Every line below from the one containing "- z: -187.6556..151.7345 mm" through the one containing "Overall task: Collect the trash" must be transcribed exactly. Omit all lines outside that stretch.

■ ■ ■

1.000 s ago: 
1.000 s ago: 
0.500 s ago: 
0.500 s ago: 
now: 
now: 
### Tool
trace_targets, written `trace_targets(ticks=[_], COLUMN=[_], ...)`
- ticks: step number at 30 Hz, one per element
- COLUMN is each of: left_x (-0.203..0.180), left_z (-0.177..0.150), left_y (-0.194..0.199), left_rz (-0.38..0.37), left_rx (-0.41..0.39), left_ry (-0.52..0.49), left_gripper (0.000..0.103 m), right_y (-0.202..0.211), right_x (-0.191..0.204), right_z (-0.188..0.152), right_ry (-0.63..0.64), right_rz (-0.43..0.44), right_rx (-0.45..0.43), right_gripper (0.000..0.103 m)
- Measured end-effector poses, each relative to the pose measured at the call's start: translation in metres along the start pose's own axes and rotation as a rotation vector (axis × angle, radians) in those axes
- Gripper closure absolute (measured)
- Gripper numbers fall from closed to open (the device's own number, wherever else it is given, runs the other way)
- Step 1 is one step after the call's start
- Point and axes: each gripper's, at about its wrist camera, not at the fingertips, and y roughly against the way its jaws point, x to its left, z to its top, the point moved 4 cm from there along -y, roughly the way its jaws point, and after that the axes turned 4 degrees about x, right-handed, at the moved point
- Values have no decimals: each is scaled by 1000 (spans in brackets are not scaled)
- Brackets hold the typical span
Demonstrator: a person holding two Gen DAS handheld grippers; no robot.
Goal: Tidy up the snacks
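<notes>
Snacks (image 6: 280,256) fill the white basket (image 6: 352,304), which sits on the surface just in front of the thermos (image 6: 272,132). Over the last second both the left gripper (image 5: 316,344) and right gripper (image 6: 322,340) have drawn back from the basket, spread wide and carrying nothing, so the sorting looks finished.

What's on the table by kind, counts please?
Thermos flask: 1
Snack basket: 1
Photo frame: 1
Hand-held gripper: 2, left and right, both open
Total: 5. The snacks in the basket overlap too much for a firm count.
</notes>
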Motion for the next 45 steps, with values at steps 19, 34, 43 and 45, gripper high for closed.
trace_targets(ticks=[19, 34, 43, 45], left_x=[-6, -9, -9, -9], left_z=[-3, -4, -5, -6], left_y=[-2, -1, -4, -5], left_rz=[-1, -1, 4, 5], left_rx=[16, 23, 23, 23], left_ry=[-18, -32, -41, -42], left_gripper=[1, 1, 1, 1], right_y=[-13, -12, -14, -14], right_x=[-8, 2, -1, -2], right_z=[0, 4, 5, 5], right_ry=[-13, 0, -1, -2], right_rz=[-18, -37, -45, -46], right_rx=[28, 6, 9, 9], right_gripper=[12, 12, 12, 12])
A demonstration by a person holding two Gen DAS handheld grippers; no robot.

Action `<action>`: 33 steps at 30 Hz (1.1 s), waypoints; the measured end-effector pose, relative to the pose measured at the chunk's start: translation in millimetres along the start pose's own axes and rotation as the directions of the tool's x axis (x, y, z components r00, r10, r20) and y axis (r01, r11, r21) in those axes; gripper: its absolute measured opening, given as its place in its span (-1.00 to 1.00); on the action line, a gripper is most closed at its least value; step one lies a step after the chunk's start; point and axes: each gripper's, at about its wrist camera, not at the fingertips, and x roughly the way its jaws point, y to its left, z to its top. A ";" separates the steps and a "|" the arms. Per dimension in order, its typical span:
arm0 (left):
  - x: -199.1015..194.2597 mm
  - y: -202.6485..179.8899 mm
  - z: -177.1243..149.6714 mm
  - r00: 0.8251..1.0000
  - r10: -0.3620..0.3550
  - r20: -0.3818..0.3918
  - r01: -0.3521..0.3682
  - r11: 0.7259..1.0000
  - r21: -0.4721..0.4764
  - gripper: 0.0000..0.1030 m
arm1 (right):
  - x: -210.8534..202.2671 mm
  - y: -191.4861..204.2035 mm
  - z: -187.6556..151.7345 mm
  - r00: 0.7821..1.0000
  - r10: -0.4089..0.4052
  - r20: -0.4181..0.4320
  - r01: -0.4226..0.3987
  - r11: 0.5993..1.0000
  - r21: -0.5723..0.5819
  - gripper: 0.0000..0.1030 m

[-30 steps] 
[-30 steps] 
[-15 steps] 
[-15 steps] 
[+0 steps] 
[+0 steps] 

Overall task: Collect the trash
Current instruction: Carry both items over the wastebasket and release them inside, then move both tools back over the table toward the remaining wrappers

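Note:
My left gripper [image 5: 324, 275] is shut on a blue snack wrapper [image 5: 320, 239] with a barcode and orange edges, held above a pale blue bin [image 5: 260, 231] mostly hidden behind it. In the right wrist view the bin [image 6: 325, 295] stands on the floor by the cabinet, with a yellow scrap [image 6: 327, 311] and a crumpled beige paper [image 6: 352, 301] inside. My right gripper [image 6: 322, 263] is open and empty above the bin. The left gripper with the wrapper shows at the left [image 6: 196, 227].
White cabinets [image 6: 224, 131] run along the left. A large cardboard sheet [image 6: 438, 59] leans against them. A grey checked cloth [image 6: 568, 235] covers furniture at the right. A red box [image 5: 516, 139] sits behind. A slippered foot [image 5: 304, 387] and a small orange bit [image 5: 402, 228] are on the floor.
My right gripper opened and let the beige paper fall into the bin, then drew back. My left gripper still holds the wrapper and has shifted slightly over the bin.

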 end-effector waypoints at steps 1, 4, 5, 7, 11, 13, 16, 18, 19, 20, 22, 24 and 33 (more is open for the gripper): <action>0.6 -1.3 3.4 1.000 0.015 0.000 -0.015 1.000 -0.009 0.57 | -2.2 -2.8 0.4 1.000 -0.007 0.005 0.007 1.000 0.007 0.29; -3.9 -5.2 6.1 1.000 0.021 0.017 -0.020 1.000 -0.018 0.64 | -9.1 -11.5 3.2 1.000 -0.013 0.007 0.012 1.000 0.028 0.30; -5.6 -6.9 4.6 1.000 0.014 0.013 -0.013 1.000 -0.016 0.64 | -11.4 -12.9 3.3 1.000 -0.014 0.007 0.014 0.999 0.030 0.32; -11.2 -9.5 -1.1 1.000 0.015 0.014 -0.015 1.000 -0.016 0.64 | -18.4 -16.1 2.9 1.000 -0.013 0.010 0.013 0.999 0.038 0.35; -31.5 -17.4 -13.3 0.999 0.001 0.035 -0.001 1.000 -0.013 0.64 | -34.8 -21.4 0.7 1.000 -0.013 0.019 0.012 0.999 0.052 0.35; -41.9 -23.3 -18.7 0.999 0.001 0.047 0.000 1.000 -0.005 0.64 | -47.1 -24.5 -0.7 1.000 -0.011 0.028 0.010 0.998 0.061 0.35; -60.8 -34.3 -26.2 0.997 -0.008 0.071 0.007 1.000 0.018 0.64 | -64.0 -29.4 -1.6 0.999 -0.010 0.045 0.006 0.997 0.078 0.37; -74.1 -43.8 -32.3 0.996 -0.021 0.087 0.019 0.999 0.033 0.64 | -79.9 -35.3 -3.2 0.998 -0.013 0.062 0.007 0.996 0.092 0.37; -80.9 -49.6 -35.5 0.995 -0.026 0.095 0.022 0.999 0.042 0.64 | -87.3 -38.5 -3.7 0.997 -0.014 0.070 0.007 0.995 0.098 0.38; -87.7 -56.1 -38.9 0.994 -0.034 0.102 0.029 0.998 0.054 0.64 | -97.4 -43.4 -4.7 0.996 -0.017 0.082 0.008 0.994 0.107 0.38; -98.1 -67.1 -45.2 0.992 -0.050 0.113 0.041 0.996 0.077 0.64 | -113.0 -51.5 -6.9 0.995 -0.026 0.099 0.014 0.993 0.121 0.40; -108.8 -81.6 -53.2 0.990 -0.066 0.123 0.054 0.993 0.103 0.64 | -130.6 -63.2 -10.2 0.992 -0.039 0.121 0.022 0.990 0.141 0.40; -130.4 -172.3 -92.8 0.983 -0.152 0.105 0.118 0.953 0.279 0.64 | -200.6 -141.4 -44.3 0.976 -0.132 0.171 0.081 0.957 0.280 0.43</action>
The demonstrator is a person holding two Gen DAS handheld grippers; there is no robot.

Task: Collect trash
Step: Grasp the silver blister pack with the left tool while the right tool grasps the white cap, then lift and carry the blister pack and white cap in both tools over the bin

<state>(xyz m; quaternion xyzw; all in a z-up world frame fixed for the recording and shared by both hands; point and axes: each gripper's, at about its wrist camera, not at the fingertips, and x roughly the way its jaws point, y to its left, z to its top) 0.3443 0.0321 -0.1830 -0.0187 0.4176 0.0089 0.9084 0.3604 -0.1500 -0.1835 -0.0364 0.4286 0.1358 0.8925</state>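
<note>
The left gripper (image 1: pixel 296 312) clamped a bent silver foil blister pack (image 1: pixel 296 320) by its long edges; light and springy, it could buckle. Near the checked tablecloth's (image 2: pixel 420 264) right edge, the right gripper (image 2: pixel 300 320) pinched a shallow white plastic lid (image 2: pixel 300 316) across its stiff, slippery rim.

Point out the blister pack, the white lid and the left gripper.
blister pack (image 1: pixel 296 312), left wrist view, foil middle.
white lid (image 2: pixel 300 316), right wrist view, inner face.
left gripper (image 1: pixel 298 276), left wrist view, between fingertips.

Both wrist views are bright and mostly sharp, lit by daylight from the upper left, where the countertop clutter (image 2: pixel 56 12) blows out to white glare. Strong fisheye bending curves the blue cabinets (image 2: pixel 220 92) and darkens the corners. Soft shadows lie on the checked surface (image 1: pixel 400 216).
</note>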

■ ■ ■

> Exercise solution:
  - z: -187.6556..151.7345 mm
  - r00: 0.7821..1.0000
  - r10: -0.4089..0.4052
  - r20: -0.4181..0.4320
  - r01: -0.4226..0.3987
  - r11: 0.5993..1.0000
  - r21: -0.5723..0.5819
  - gripper: 0.0000..0.1030 m

[-30 steps] 
[-30 steps] 
[-15 steps] 
[-15 steps] 
[+0 steps] 
[+0 steps] 

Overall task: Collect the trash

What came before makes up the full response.